The fact that conifers dominate at many timberlines and include the tallest plants (Sequoia sempervirens) and the oldest known individual trees (Pinus longaeva) is in no small part because they have clever microscopic valves in their water conductive cells. These valves play an essential role in letting water pass through special channels between neighbouring cells without sacrificing safety from air entry.
Comparing the wood of Pinus hartwegii with that of other conifers reveals that the valves in this pine species are exceptionally large in relation to the channel structure. These fancy valves suggest that Pinus hartwegii has relatively high safety margins when facing drought- or freezing-induced water stress, and may explain why the trees dominate at elevations of 3,500m and more.
Scientists doing basic fundamental research are probably all too often tempted to think that their work cannot be easily disseminated to a wider audience. But our research on Pinus hartwegii covers an interesting side story: this species could potentially be used as a pioneering tree for Mars.
It is clear that no living tree species could survive the current Martian atmosphere. For one thing, temperatures are far too extreme, varying from a numbing -111°C during the polar winters to pleasant highs of up to 26°C in summer. Another serious problem is the thin (that is, low-pressure) atmosphere, which means liquid water is not stable at the surface. Obviously, growing on Mars is not what terrestrial trees have evolved for. If any living organism is capable of surviving such conditions, then some microbes or tough lichens would seem much more suitable than pine trees.
However, in line with recent ideas about geo-engineering our climate on planet Earth, we might be able to heat up Mars and increase its atmospheric density by introducing greenhouse gases.

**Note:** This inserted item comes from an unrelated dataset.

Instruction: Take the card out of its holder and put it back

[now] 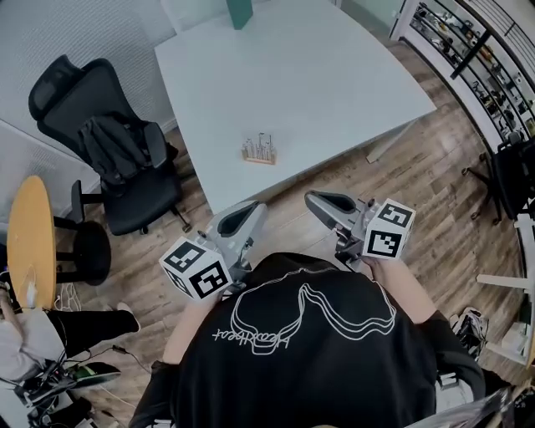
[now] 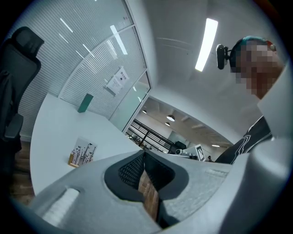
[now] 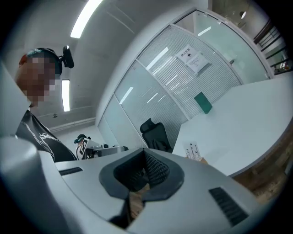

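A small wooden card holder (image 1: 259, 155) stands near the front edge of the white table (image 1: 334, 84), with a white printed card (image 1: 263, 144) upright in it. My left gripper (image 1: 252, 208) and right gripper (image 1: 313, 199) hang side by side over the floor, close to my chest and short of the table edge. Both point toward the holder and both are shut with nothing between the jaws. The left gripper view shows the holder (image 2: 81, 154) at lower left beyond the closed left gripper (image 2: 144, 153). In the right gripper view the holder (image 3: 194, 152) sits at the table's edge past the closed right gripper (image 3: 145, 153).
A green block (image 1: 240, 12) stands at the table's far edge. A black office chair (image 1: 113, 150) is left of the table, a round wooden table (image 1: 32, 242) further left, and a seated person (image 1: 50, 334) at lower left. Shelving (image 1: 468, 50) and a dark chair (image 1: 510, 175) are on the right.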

Once there is liquid water on Mars, the planet should be ready to support living plants, and the Martian soil has been shown to contain all the nutrients they need. Pinus hartwegii, and other plants that are well adapted to frost, drought, high solar radiation and low oxygen levels, could play a crucial role in the terraforming of Mars, because plants will produce oxygen and accelerate the warming of the planet.

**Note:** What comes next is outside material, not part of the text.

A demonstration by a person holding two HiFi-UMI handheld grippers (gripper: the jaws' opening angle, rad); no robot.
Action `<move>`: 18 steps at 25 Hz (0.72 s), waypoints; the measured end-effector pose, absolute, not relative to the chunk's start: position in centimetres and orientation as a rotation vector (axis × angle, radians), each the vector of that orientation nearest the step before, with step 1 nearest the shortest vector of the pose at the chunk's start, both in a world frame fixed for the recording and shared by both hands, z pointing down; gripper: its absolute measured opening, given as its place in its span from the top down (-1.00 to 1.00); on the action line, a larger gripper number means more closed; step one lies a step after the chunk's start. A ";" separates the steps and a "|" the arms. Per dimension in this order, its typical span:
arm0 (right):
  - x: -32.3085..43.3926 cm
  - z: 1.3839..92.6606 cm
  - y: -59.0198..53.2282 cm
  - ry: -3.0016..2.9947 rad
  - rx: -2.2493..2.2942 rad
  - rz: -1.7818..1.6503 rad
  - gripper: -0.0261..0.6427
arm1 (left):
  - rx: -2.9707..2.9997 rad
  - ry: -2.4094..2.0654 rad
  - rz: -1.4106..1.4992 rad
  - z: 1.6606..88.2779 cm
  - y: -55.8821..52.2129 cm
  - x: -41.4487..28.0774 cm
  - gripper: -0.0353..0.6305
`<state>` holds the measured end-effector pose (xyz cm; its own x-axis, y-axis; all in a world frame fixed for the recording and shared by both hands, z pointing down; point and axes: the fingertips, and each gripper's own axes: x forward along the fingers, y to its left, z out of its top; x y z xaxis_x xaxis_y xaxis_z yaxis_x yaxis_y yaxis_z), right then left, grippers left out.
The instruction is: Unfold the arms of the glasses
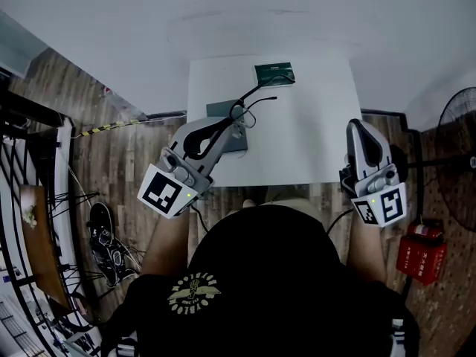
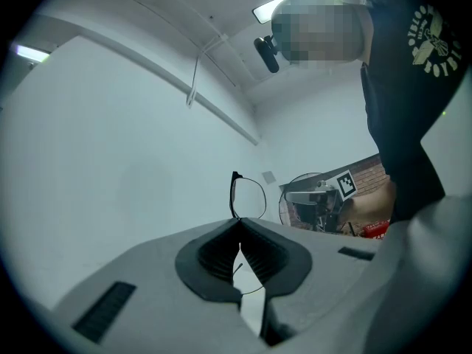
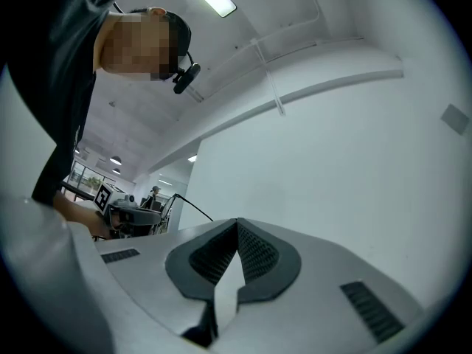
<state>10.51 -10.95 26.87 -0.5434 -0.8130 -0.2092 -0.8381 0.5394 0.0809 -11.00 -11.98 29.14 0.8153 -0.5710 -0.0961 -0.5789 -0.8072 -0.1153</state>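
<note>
"As seen from above my head, what lies nearest?"

"Nearest are my black shirt and my two forearms. Each hand carries one of my tongs, each with a marker cube at its rear."

"State of the right gripper?"

"Closed and empty. In the right gripper view the ribbed pads meet at the tips, and nothing stands between them. It hangs at the right edge of the white table, well apart from the glasses."

"And the left gripper?"

"Clamped on the glasses. In the left gripper view the jaws stand together with the thin dark frame pinched at their tips. One rimmed lens rises upright just beyond them, and a line of the frame's wire shows through the gap lower down."

"Where are the glasses relative to the table?"

"Over its near-left part, held at my jaw tips above a dark grey pad that lies flat on the top. From the lenses two thin dark arms reach away from me. The longer one ends, in this view, at the dark green packet by the far edge. Whether it touches the packet I cannot tell."

"Beyond the table?"

"Wooden floor: a pair of shoes at left, and at right a fan with a red canister nearer me."
</note>
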 end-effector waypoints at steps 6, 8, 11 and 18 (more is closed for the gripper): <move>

While descending from a high Mexican mountain, it is easy to imagine how altitudinal changes in environment can be associated with plans for the terraforming of Mars: each drop in elevation results in a warmer, wetter, and more diverse biological community. Perhaps a similar ecosystem change on Mars may not be impossible once the basic elements have been introduced and life has got a foothold.
Whether or not the terraforming of Mars falls within our technological capabilities, the economic resources required are undoubtedly far more than what any society is willing spend on such a project. But both NASA and ESA plan historic Mars missions in the near future, so perhaps dreaming about a green home for humans more than 55 million kilometres from Earth isn't so crazy after all.
Until recently, Dr Steven Jansen was a scientific collaborator at the Royal Botanic Gardens, Kew and he now holds a Carl-Zeiss junior professorship in tropical botany at the Institute of Systematic Botany & Ecology, Ulm University, Germany.
Dr Guillermo Angeles is a researcher at the Institute of Ecology at Xalapa, Veracruz, Mexico.